In a very short time there were thirty or forty canoes in our train, each full of natives, each with a column of blue smoke rising from the fire amidships, and almost all the men in them shouting at the full power of their deep sonorous voices. As we pursued a winding course around the bases of high rocks or between islets covered with wood, continual additions were made to our attendents; and the day being very fine, without a breeze to ruffle the water, it was a scene which carried one's thoughts to the South Sea Islands, but in Tierra del Fuego almost appeared like a dream.
So this flotilla passed through the Murray Narrows to Woollya, the place where Jemmy Button had first been taken from a canoe. As they reached Ponsonby Sound at the southern end of the narrows, Jemmy recognized where he was. He now guided the boats into the quiet cove where he had once lived.
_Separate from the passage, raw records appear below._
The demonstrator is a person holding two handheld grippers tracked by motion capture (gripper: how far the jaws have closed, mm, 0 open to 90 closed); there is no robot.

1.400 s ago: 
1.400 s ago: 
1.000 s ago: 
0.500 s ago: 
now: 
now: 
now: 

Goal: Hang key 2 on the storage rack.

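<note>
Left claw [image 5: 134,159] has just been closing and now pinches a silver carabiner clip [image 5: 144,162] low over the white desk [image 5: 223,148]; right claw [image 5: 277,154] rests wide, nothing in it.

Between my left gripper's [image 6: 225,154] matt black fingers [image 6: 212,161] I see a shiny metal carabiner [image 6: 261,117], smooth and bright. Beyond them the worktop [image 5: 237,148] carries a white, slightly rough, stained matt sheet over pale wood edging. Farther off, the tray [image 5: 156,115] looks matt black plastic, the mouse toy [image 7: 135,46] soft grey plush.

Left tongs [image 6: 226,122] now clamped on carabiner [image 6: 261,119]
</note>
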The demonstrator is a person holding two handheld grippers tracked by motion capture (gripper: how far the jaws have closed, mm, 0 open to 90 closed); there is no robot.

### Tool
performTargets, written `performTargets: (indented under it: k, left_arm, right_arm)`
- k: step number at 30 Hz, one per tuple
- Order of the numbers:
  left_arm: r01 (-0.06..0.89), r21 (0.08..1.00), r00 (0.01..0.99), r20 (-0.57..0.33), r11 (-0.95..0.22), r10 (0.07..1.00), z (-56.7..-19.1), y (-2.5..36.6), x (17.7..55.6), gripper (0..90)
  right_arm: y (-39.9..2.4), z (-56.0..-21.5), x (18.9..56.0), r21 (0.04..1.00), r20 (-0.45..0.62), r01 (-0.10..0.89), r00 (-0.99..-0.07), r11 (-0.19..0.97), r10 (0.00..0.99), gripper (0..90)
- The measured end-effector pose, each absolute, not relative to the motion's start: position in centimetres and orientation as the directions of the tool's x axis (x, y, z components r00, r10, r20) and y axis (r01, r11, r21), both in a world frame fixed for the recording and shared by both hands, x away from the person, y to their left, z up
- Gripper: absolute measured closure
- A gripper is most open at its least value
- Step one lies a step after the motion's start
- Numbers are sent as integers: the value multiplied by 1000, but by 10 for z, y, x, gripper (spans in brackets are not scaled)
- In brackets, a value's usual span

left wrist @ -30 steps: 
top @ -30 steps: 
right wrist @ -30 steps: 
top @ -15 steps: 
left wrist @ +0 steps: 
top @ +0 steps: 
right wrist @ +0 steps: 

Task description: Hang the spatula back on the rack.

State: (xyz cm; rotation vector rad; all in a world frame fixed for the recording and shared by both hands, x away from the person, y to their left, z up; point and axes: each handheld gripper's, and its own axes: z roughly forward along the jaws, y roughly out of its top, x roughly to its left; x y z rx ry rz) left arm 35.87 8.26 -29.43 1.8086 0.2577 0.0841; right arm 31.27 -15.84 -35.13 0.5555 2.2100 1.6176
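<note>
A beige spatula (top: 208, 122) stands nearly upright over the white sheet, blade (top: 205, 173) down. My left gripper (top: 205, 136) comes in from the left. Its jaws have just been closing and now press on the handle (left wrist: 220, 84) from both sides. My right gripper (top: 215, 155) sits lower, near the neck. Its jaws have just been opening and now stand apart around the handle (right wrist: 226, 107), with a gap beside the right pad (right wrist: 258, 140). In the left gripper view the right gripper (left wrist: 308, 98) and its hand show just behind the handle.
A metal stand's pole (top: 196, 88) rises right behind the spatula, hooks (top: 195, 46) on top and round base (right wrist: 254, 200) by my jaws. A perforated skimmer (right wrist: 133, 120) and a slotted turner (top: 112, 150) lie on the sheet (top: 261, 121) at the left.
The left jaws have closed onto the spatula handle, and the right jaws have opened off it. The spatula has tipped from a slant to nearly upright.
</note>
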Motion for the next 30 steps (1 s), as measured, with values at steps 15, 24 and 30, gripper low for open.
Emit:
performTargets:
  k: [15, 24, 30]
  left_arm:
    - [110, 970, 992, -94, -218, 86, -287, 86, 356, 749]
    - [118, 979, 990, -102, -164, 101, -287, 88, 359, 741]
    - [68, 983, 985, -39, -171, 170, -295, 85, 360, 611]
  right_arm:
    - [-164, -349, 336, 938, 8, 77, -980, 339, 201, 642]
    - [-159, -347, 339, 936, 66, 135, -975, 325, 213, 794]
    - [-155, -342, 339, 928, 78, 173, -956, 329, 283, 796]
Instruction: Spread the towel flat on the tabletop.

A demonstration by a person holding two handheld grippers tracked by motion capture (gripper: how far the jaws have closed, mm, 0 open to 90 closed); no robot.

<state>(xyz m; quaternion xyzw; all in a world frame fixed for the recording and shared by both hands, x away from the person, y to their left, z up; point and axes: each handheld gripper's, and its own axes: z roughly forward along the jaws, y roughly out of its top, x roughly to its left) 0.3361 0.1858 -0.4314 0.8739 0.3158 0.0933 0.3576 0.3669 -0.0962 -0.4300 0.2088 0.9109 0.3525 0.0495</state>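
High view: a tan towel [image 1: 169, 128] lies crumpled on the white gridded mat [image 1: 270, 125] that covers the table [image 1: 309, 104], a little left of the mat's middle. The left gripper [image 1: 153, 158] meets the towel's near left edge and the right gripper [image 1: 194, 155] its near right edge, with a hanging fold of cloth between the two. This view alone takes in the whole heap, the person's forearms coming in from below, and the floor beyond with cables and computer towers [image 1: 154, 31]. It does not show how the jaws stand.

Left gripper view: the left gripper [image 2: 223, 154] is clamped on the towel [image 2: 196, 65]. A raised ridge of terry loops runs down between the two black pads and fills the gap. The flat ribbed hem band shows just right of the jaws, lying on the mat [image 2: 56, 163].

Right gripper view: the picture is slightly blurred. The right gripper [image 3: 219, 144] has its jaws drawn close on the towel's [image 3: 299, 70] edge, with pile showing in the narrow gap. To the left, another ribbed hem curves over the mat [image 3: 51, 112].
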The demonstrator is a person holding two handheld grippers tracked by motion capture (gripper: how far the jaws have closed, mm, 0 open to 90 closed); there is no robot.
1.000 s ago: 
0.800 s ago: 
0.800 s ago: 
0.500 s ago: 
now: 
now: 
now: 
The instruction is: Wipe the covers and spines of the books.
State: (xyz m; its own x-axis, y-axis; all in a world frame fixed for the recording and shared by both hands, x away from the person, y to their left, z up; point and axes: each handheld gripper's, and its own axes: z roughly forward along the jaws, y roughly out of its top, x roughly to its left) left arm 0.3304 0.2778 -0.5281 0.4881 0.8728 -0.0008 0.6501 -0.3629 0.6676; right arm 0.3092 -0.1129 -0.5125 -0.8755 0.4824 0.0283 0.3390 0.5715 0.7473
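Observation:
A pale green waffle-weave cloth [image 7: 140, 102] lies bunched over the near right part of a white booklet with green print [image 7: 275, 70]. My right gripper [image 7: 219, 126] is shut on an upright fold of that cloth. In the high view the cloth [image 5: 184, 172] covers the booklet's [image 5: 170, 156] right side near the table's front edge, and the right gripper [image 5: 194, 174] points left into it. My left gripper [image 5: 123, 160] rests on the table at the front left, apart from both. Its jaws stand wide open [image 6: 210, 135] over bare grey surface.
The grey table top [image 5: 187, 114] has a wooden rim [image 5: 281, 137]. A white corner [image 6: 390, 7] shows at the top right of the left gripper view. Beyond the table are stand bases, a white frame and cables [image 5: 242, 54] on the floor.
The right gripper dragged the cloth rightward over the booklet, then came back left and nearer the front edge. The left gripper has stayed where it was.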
There were only a few natives ashore. The women ran away, the remaining men nervously watched the boats land.
FitzRoy was immediately happy with the look of the place.
Rising gently from the waterside, there [were] considerable spaces of clear pasture land, well-watered by brooks, and backed by hills
of moderate height, where we afterwards found woods of the finest timber trees in the country. Rich grass and some beautiful flowers, which none of us had ever seen, pleased us when we landed, and augured well for the growth of our garden seeds.
The English sailors pulled hard to stay ahead of the following canoes. As soon as they were ashore, the marines marked a boundary line on the ground with spades and spaced themselves out to guard the enclosed site on which the seamen now set to work erecting the settlement's wigwams and digging a garden. The canoes began arriving, and more natives gathered on the shore. York and Jemmy were kept busy explaining to them the meaning of the boundary line, and what was happening, and the natives squatted down to watch.